# Davidson algorithm and dmrg sweeping

+1 vote
edited

Hi!
I read in the documentation regarding the underlying iterative-solver used for the finite-size DMRG algorithm:

It is essentially never a good idea to fully converge the inner
Davidson loop of a DMRG calculation, since the MPS environment
defining the projected Hamiltonian used in the Davidson calculation is
only approximate anyway. DMRG can still perfectly converge with the
minimum number of Davidson steps since it does multiple sweeps over
the system.

Is this conclusion resulted from numerical experiments? Does iteration number of the Davidson algorithm increase in the last sweepings automatically?

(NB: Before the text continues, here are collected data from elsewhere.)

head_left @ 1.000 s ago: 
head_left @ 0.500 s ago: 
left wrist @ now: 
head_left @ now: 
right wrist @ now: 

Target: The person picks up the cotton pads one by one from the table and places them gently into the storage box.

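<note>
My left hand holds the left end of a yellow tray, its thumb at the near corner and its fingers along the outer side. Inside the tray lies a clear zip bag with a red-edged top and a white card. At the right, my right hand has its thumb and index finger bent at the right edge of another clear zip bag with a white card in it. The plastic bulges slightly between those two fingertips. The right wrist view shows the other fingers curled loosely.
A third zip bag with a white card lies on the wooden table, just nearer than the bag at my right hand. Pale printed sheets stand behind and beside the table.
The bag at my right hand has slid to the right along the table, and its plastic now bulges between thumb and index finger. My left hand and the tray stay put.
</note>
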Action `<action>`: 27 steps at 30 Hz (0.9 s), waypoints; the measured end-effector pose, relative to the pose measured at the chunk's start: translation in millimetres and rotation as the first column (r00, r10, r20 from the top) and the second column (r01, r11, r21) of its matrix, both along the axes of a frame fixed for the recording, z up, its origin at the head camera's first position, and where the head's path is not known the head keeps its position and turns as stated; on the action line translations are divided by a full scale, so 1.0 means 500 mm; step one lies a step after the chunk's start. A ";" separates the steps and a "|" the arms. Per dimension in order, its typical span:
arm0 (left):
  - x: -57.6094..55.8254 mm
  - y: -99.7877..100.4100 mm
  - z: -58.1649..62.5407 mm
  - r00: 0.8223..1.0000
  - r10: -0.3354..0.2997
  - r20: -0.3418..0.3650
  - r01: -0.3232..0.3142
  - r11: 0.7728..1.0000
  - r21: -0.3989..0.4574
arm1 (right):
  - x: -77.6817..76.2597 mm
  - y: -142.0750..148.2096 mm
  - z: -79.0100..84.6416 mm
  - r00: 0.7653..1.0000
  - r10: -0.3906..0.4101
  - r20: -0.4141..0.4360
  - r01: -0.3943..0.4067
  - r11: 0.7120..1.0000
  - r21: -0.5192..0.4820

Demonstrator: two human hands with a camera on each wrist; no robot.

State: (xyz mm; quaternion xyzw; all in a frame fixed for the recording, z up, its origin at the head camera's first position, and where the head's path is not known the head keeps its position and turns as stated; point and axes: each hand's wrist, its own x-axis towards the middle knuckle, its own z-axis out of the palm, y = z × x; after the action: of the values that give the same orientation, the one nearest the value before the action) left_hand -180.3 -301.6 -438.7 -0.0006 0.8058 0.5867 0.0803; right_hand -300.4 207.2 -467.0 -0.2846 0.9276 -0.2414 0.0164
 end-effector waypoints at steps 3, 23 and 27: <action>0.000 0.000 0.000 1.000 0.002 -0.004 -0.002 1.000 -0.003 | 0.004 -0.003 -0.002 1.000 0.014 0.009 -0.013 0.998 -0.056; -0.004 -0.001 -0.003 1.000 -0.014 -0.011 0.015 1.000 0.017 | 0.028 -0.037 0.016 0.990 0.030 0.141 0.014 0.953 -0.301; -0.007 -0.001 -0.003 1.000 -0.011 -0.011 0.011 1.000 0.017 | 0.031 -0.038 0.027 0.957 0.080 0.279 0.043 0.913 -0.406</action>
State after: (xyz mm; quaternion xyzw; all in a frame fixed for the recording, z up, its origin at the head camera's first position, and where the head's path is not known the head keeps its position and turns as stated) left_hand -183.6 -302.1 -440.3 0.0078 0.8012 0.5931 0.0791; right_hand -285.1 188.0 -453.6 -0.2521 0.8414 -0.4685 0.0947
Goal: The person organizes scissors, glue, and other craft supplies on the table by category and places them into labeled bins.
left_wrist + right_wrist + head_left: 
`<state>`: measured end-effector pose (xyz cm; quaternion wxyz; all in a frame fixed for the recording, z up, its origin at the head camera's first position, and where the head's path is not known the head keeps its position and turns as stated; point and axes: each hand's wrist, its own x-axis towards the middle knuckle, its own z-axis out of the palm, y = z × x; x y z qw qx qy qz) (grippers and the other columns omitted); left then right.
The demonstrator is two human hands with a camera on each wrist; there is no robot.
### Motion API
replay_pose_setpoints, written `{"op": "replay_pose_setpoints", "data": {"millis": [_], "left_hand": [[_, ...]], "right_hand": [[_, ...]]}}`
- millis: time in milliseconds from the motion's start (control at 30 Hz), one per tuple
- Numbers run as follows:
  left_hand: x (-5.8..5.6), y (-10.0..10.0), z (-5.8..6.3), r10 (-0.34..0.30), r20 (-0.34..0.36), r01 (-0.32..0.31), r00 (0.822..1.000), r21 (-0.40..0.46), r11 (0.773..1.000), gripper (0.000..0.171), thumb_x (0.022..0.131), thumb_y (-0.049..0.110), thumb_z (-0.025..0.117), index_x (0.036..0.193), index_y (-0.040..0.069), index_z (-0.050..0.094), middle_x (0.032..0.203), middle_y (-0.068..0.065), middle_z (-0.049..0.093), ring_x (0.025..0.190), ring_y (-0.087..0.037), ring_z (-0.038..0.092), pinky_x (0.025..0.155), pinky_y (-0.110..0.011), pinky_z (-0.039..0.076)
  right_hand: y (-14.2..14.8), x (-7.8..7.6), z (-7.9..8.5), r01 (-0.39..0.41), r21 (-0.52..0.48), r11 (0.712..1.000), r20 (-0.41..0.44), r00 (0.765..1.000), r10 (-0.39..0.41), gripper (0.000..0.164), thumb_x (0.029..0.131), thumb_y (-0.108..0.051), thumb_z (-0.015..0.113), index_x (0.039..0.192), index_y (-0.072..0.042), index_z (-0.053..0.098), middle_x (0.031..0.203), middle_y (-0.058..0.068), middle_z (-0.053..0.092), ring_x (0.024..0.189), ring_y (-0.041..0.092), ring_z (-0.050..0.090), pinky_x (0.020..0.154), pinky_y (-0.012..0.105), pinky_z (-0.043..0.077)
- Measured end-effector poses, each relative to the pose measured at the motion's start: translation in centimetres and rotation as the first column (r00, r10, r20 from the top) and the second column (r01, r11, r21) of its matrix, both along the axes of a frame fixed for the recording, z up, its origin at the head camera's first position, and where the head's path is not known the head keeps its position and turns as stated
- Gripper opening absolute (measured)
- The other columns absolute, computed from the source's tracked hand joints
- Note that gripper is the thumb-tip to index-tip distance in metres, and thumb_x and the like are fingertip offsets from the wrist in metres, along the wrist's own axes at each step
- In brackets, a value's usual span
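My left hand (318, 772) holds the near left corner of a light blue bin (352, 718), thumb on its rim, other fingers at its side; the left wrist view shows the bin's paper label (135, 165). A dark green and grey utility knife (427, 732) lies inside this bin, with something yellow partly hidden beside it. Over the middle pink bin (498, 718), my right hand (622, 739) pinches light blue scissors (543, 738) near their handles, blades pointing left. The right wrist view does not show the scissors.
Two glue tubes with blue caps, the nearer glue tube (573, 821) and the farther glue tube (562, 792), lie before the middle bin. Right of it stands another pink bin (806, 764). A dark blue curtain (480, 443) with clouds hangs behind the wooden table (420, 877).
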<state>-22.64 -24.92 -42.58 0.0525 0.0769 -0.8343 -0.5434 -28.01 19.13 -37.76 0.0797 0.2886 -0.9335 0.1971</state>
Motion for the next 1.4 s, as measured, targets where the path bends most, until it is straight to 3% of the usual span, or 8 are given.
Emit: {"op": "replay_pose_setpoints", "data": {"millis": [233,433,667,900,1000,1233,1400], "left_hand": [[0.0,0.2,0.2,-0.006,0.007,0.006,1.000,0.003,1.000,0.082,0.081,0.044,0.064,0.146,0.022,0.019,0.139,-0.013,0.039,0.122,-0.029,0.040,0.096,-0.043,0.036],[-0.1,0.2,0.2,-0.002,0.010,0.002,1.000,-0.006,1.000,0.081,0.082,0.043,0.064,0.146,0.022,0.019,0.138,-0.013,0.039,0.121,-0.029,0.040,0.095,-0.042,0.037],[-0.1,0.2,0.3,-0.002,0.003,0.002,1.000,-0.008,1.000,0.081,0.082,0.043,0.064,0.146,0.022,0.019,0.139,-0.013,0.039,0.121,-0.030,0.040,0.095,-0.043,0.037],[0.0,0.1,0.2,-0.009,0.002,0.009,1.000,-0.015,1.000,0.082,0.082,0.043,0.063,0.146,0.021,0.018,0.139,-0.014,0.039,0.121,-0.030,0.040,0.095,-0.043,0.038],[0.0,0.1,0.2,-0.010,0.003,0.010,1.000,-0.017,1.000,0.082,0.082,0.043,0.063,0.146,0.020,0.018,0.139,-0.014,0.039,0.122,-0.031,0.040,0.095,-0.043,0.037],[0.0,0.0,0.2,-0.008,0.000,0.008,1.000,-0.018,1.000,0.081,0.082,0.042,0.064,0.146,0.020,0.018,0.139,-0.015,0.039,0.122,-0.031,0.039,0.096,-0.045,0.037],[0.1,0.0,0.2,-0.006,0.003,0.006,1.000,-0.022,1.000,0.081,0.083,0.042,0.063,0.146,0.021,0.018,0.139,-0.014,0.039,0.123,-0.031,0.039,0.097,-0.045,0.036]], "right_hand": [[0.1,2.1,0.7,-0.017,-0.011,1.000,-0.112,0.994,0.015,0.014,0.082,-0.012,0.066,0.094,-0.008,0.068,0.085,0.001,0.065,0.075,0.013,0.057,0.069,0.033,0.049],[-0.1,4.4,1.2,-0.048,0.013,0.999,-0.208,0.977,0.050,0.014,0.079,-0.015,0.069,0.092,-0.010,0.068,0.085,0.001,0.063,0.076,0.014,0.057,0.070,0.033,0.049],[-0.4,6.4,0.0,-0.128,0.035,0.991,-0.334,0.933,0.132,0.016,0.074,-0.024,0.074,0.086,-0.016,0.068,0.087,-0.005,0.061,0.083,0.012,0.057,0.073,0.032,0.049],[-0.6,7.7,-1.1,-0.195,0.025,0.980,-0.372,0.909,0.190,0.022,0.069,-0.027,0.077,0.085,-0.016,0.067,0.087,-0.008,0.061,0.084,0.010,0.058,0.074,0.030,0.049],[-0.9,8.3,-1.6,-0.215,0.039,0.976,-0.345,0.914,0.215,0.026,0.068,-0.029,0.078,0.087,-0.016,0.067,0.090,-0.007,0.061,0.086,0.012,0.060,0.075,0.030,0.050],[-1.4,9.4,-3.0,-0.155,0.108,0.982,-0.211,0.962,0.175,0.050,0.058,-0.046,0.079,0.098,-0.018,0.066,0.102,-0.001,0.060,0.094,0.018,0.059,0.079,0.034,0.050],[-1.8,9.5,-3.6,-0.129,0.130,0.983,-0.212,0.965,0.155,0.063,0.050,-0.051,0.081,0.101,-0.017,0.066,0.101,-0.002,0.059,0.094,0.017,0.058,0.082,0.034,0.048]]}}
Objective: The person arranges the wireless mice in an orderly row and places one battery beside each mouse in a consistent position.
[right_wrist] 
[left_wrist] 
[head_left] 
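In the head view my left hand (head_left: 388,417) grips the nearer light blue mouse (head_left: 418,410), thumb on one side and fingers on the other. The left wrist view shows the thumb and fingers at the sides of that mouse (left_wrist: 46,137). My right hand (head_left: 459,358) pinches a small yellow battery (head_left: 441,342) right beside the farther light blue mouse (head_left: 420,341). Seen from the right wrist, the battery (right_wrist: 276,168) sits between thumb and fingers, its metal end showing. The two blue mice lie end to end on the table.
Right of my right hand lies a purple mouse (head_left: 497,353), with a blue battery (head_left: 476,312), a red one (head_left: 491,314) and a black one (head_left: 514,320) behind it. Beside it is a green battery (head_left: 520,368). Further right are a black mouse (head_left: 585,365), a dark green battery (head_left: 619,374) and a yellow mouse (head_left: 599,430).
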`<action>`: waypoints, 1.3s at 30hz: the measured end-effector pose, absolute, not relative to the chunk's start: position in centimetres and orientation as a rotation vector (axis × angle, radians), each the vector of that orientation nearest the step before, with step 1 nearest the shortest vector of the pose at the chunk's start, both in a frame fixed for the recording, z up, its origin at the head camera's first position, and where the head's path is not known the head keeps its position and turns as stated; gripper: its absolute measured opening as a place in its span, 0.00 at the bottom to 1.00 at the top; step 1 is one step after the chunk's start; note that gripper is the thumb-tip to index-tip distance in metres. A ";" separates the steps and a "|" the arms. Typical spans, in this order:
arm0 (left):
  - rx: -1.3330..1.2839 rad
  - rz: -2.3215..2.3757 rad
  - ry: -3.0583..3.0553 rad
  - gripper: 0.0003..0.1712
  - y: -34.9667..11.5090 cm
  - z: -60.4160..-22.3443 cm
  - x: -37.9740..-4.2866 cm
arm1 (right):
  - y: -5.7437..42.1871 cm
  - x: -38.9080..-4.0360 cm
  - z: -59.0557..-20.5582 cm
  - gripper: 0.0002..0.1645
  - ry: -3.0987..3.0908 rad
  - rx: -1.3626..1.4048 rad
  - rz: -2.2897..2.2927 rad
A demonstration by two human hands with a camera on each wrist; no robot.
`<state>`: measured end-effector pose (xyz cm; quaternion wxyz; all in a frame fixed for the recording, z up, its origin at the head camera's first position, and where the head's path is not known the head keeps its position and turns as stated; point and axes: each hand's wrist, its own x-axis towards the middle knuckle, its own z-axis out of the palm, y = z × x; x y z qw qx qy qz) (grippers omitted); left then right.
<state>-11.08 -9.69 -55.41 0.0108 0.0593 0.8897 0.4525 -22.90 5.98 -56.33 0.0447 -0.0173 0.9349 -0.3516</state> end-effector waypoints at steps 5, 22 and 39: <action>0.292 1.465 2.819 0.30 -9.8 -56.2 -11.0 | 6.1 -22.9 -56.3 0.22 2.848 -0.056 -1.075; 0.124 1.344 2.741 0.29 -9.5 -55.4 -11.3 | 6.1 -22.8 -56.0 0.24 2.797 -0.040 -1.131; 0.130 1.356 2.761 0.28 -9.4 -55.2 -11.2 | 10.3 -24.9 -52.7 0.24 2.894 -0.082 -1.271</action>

The following may be helpful for other users:

I'm currently writing BigMatrix wrapper which allows to use the D. algorithm for matrices - ITensor objects. There I want to find eigen-values/vectors with high accuracy. So, I increase MaxIter
and change in the iterativesolver.h

auto maxiter_ = args.getSizeT("MaxIter",2);
auto errgoal_ = args.getReal("ErrGoal",1E-14);
auto debuglevel = args.getInt("DebugLevel",-1);
auto miniter_ = args.getSizeT("MinIter",1);
auto ExactDiag_ = args.getInt("ED",0);

and

II. change the following

size_t actual_maxiter = std::min(maxiter_,size_t(maxsize-1)) ;

to

 size_t actual_maxiter;
if(ExactDiag_==0)
{
actual_maxiter = std::min(maxiter_,size_t(maxsize-1));
}
else
{
actual_maxiter = maxiter_;
}


Best regards,

Murod

Hi Murod,
Yes the statement in the docs about the Davidson iterations is based mainly on experience and numerical experiments. But it's also justifiable based on how DMRG works: as the algorithm nears convergence and reaches a fixed point where the MPS is already a very good approximation for the ground state, then the initial vector used in Davidson will also already be an equally good eigenvector of the matrix there as the MPS is of the whole Hamiltonian. So in fact the Davidson steps can be taken lower and lower toward the end of DMRG, not raised, without any problem. (Of course it can only be taken as low as doing one Davidson iteration otherwise the algorithm would no longer be doing anything at all!)

Thanks for sharing that code you're working on - sounds interesting.